My hiring experience as a submarine sonar operator in the Norwegian Navy
As some of you know I spent a year on a submarine. This is the story about how that came about.
Norway has compulsory military service, and I wanted to make the best of it. At my assessment & induction meeting I picked the Navy for three main reasons:
- I thought I'd be able to sleep in a dry bed every night, instead of a wet sleeping bag. (This assumption was almost correct.)
- I had heard submariners had the longest expected lifespan if deployed in a hostile situation.
- Thirdly I had seen the film The Hunt for Red October and for some reason the role of sonar operator on a submarine seemed really glamorous to me.
Everyone that enters the Norwegian Navy starts with six weeks basic training on the same base. We received training, a fitness regime, and lots of tests. I remember scoring 2/7 on my hearing test, and thought my chance of becoming a sonar operator was now over.
At the end of my basic training I could finally apply to a specific branch of the Navy. As I had expected, sonar operators on submarines required hearing score of 7/7. But, what I hadn't expected was that every branch of the Navy required at least 3/7. I didn't qualify for anything! Yet, I was told I had to pick something, and I thought I might as well shoot for the stars. I applied to become a sonar operator, and was accepted. I spent the next six weeks on a more specific submarine training course.
- All submariners had to learn to escape from a submerged submarine through an airlock. We practised this in a 20-metre deep swimming pool at the base.
- We also had to memorise the location of all the valves on pipes penetrating the hull, so we could close these in an emergency.
- Sonar operators additionally have to learn to classify ships by the sound their propellers make. Is it a fishing boat, merchant-, or warship? And are they likely to be friend or foe?
- We also did more physical tests, including another hearing test which confirmed the result of the previous: my hearing was pretty bad. However, it was a bit more specific in how it was bad1.
At the end of the six weeks we got to choose which submarine we wanted to serve with. I had the highest score in the sonar operator test and normally this meant I would get first pick. But, the officer in charge seemed a bit hesitant and asked me: "wasn't there something wrong with your hearing?" I didn't want to lie. But I also didn't want to disqualify myself. I took a slight gamble and answered him with a question: would I have managed to get the best score on the sonar operator test if there was?
I guess that satisfied him, because instead of freezing my bottom off in Norway the following winter I was on the first Norwegian submarine to ever attend a NATO exercise in the Mediterranean.
When I wrote up this story I realised it confirmed a lesson relevant to hiring: sometimes people will disqualify themselves from applying to your job because they don't fulfil all the requirements in your job ad.

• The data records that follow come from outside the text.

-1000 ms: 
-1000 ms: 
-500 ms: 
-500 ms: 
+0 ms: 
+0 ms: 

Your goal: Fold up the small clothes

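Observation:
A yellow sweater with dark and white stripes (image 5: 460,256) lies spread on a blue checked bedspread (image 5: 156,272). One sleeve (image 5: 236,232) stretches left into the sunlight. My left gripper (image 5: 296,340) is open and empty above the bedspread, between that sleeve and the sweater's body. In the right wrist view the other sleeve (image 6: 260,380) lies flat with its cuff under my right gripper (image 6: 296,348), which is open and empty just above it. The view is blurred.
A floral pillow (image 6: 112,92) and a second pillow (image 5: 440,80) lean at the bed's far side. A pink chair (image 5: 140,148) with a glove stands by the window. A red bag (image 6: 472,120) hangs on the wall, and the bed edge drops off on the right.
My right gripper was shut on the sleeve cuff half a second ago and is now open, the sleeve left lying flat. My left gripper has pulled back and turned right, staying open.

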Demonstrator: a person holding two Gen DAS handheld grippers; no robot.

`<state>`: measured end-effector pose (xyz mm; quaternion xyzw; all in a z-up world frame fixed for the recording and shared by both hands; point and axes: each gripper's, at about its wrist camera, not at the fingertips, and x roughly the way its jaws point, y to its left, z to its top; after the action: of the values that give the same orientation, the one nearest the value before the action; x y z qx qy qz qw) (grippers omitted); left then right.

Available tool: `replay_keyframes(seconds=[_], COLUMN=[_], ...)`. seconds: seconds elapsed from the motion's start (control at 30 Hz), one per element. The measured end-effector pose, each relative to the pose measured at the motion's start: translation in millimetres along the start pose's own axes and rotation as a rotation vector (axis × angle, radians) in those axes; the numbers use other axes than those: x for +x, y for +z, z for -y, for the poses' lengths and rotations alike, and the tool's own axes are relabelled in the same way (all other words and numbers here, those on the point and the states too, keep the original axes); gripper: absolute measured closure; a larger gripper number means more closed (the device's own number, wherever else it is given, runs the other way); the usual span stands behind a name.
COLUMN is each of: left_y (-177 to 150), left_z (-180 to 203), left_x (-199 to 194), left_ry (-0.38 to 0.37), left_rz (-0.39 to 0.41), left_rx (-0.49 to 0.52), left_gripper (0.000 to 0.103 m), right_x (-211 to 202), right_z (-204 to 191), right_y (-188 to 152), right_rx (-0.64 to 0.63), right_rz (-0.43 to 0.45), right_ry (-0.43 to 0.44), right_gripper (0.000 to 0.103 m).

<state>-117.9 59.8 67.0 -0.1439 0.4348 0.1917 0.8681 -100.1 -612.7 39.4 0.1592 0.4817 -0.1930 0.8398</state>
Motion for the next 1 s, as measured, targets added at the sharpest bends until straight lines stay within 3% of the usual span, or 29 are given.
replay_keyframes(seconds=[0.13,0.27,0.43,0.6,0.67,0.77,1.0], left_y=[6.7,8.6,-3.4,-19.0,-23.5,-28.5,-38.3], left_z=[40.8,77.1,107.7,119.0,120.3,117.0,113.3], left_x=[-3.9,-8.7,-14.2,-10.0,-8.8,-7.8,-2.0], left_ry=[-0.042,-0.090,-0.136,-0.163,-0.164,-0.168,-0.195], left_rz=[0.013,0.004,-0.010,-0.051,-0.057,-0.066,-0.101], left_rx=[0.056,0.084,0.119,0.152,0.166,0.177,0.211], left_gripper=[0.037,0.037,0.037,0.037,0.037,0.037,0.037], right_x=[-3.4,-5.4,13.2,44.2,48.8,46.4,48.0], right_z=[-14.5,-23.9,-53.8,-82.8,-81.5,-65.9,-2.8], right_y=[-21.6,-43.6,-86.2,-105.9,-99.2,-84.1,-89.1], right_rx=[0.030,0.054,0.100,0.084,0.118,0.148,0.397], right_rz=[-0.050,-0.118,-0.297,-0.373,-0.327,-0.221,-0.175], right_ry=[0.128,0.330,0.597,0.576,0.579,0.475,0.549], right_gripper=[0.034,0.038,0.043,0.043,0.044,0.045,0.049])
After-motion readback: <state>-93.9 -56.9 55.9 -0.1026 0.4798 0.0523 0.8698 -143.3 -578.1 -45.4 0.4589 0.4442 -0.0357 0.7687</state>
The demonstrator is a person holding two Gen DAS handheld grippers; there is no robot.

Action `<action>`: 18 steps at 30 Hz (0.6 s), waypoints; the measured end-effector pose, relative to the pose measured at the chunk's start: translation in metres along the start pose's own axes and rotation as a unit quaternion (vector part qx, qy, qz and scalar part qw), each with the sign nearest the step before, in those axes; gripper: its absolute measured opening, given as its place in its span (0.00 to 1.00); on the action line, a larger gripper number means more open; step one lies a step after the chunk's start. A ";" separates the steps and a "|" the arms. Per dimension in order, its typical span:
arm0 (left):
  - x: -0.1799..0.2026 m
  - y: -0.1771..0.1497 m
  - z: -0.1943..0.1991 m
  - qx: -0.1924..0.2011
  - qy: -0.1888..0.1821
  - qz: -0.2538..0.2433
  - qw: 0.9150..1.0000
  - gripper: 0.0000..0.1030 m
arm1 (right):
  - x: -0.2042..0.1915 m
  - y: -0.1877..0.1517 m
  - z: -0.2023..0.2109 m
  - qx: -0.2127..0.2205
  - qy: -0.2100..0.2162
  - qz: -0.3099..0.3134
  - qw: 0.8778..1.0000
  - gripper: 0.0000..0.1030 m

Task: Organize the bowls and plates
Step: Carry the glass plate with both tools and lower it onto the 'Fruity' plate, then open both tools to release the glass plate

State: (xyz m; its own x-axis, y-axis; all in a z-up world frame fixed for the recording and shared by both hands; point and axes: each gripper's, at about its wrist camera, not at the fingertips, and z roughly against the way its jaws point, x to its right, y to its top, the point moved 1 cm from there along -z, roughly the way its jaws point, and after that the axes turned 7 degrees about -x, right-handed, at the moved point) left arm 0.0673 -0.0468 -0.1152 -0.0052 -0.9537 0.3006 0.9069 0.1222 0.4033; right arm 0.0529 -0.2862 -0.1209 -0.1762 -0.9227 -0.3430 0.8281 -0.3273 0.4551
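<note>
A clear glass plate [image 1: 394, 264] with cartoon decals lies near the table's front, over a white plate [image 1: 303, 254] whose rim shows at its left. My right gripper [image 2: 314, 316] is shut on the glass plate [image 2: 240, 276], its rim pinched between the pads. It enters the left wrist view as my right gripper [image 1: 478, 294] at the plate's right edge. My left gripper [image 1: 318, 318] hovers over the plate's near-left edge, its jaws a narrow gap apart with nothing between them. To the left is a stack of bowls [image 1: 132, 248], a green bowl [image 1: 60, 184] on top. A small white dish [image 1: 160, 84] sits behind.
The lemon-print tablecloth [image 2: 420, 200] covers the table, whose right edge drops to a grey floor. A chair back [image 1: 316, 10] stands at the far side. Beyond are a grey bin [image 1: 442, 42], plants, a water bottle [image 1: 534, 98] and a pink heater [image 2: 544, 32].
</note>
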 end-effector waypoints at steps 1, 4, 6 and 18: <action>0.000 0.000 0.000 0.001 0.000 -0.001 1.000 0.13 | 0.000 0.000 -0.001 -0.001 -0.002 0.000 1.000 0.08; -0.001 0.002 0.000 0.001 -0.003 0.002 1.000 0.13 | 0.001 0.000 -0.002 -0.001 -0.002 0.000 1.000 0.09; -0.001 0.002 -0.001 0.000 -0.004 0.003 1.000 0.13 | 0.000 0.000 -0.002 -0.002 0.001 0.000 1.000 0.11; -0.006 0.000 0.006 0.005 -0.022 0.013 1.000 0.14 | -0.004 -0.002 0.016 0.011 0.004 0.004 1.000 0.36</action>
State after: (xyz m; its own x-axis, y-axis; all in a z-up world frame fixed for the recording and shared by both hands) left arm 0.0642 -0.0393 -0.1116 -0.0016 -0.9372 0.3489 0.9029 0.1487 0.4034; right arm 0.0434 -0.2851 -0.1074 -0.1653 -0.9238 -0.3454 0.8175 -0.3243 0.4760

If I had qualified for any of the other options available at the end of my basic training I would have applied to that instead.
So, I nearly didn't apply to become a sonar operator since I failed the proxy requirement "has perfect score on generic hearing test". However, the real requirement was "can learn to classify boats by their sound under water", and it turns out I was pretty good at that!
By putting unrealistic or inaccurate proxy requirements in your job ad you are likely to get miss out on good candidates. You will be more successful at hiring if you make sure what you put under the Requirements heading in your job ad are actual requirements, and leave anything negotiable under the "nice to have" section.
Let's finish off with an example. If you're hiring a driver it might make sense to require candidates have a valid driver's licence. Throw in a line about advanced driving qualifications too, if you're hiring a getaway driver. That candidates must be martial artists and have a passing likeness to Jason Statham is heavily in "nice to have" territory though, unless you are the casting director for the next instalment of The Transporter franchise.
I wish to thank Kristian Glass for providing valuable comments that improved the conclusion in this article.
They split my hearing range in low and high register for each ear, so four in total. I had poor response to one frequency in each of these "quadrants", but otherwise normal hearing.